Textual paraphrase dataset for deep language modeling

The project gathered a large dataset of Finnish paraphrase pairs (over 100,000) accompanied by a small test set of Swedish paraphrases. The paraphrases are selected and classified manually, so as to minimize lexical overlap, and provide examples that are maximally structurally and lexically different. The objective is to create a dataset which is challenging and better tests the capabilities of natural language understanding. An important feature of the data is that most paraphrase pairs are distributed in their document context. The primary application for the dataset is the development and evaluation of deep language models, and representation learning in general. The project is funded by the European Language Grid (2020-2021) and the Academy of Finland (2021-2023).

Data and model download

  • The full manually annotated dataset is on GitHub and the European Language Grid
  • A model trained on this data to classify text segment pairs into the various classes of paraphrase is documented and downloadble in the following notebook [GitHub] [Colab]
  • A collection of paraphrase candidates (500K positive and 5M negative) gathered using the above model and useful for further training in a straightforward classification setup is downloadable here
  • Finnish SentenceBERT models fine-tuned on the data are available for download here. They can also be accessed using Huggingface with the model names TurkuNLP/sbert-cased-finnish-paraphrase and TurkuNLP/sbert-uncased-finnish-paraphrase, where example code snippets are provided. Check out the DEMO.

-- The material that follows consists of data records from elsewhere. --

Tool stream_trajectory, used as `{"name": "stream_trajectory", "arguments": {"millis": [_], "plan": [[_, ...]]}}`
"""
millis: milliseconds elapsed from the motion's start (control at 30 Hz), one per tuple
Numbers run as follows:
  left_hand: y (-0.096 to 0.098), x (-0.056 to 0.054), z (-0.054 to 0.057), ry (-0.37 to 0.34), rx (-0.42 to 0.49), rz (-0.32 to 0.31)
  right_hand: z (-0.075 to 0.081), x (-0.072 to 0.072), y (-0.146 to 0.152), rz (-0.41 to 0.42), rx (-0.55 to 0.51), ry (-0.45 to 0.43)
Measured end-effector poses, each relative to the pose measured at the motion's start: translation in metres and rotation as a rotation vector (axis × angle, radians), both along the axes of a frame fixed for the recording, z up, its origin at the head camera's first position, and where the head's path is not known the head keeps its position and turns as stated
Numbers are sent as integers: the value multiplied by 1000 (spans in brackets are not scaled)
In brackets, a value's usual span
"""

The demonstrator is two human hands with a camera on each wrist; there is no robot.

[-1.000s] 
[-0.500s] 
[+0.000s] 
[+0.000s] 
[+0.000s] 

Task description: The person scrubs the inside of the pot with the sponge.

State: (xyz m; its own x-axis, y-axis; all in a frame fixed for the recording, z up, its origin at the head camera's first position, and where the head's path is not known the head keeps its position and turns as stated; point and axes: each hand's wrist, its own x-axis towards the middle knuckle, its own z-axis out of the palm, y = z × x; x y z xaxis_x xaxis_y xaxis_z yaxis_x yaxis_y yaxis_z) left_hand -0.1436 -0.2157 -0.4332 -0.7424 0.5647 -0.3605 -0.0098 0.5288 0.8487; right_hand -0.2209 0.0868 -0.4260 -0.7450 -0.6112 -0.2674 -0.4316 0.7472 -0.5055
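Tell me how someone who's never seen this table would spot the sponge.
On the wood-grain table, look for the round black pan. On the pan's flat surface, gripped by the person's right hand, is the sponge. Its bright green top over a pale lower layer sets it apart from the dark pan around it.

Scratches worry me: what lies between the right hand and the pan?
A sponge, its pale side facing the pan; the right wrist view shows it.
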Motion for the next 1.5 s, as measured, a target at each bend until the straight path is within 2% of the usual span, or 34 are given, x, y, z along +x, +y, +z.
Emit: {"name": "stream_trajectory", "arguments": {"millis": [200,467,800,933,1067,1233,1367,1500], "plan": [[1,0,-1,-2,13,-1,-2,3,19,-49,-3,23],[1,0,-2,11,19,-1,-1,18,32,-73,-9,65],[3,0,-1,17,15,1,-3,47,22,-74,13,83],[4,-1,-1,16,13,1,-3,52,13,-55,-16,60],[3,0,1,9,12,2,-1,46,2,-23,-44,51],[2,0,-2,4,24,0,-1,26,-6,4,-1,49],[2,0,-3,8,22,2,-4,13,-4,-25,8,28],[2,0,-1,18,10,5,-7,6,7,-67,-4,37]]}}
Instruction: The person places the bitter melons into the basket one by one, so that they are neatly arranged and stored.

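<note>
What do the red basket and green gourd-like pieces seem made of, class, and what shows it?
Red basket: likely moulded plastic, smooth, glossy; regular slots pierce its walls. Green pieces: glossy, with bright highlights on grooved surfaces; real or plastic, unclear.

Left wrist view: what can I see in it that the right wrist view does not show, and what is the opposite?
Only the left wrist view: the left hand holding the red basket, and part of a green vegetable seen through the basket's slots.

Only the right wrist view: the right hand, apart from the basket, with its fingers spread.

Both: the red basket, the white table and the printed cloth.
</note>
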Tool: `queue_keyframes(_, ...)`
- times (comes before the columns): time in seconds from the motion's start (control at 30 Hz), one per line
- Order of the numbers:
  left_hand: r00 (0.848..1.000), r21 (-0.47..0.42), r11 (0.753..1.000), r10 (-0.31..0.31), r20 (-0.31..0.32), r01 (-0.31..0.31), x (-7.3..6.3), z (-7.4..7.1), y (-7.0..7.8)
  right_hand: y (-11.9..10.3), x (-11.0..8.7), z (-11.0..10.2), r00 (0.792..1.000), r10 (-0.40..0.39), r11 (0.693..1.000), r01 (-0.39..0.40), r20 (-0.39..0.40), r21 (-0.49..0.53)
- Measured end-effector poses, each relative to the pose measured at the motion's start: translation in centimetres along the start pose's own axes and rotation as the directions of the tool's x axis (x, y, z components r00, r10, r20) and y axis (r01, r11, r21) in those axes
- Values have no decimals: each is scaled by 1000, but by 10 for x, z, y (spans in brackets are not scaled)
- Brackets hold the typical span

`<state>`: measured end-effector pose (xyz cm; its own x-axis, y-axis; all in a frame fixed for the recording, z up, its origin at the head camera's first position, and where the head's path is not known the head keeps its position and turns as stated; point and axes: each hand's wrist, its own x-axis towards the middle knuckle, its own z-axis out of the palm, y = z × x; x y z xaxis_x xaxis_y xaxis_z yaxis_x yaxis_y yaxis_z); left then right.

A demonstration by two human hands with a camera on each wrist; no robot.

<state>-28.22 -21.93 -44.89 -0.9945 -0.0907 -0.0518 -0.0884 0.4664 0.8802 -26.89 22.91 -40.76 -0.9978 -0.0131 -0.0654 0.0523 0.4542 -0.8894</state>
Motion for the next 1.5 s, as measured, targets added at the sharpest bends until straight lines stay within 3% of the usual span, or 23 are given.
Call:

Documentation and publications

Annotation tools and other software

How to cite?

J. Kanerva & F. Ginter & LH. Chang & I. Rastas & V. Skantsi & HM. Kupari & J. Kilpeläinen & J. Saarni & M. Sevón & O. Tarkka. 2021. Finnish Paraphrase Corpus. Proceedings of the 23rd Nordic Conference on Computational Linguistics (NoDaLiDa 2021) pp. 288-298.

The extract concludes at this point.